* **WHAT YOU HAVE TO DO**: Return each line of the records below in which the string "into" turns up.

* **DATASET EXCERPTS**:
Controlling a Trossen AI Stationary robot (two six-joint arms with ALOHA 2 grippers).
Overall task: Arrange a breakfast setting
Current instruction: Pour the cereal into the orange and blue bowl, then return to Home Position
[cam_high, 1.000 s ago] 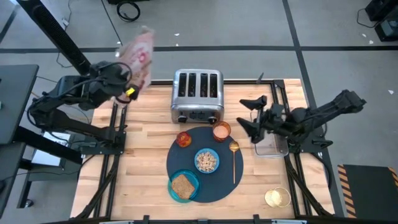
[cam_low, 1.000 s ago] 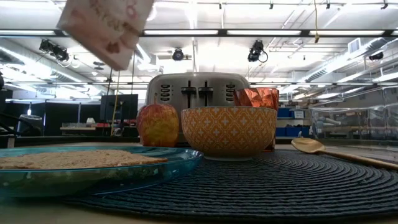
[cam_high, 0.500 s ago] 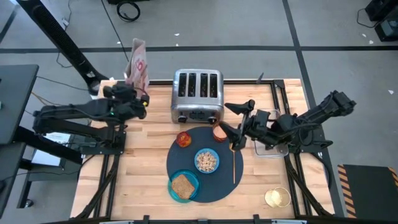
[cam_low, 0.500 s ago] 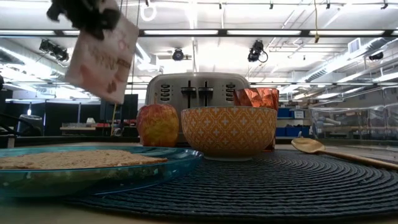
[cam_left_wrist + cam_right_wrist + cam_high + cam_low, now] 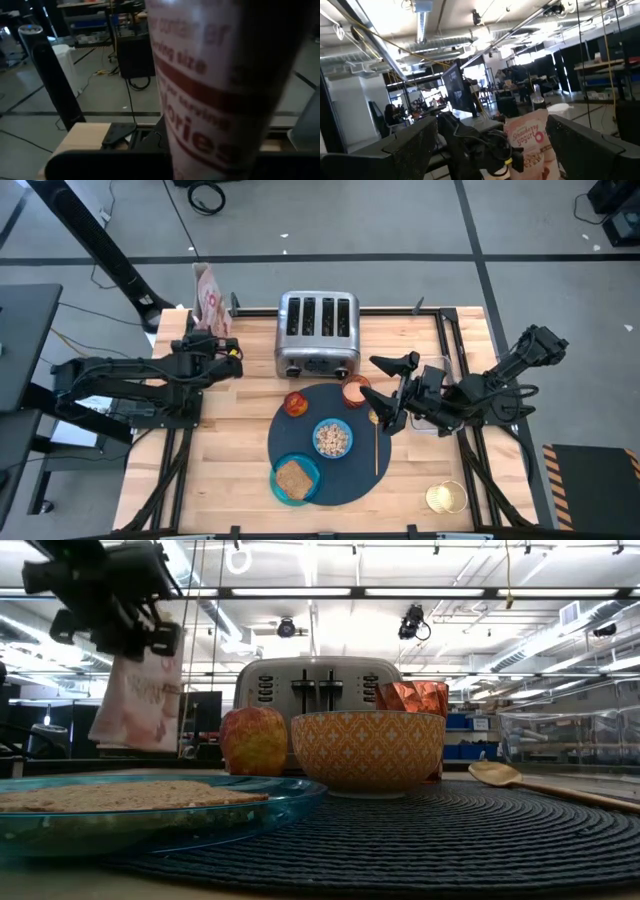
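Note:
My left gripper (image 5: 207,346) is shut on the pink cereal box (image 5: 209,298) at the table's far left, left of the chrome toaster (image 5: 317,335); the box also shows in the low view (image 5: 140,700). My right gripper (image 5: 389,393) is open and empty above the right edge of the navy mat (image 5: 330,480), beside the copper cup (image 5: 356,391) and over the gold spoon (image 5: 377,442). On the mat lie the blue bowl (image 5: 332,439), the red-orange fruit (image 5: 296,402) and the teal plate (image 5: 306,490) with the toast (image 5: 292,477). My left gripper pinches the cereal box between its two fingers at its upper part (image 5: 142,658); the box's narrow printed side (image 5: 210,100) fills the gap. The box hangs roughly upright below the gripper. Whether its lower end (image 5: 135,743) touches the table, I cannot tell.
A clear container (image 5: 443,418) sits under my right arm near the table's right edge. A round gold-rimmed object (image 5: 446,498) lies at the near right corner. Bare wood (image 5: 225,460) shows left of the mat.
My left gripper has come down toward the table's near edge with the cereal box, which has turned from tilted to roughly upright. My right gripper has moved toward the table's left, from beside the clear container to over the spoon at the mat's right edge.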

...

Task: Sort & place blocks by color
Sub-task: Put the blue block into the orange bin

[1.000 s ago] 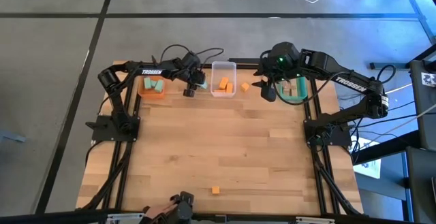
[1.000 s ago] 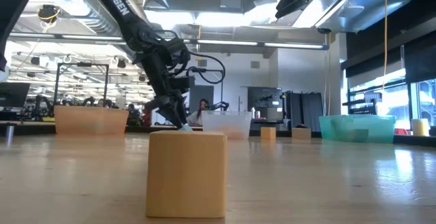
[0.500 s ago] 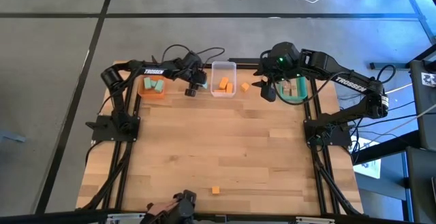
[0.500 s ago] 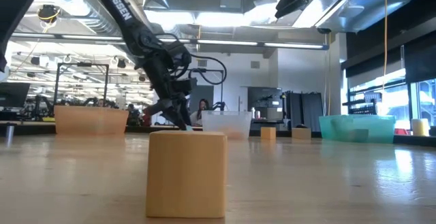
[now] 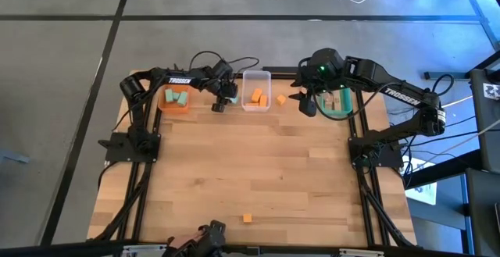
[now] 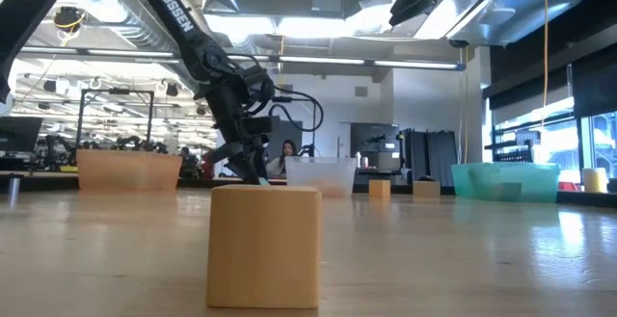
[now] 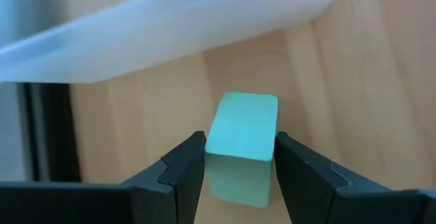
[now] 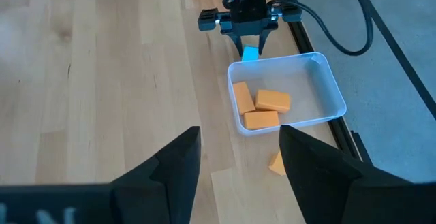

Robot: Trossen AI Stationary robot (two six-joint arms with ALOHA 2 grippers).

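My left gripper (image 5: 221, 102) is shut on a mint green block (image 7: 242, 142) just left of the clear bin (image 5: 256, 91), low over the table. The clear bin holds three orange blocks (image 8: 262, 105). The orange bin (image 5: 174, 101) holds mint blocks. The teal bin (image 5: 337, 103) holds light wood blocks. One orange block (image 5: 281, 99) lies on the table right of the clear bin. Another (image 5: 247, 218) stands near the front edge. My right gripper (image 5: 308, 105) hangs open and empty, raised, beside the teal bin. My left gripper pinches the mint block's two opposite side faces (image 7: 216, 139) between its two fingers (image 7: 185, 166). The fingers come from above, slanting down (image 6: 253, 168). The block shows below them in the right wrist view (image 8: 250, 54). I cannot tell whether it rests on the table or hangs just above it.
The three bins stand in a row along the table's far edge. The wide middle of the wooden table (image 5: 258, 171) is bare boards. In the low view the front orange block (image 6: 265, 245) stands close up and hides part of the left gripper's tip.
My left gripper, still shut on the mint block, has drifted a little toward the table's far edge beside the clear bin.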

* **REPLY TO THE EXERCISE**:
Current instruction: Pour the cereal into the orange and blue bowl, then return to Home Position
Sub-task: Put the blue block into the orange bin

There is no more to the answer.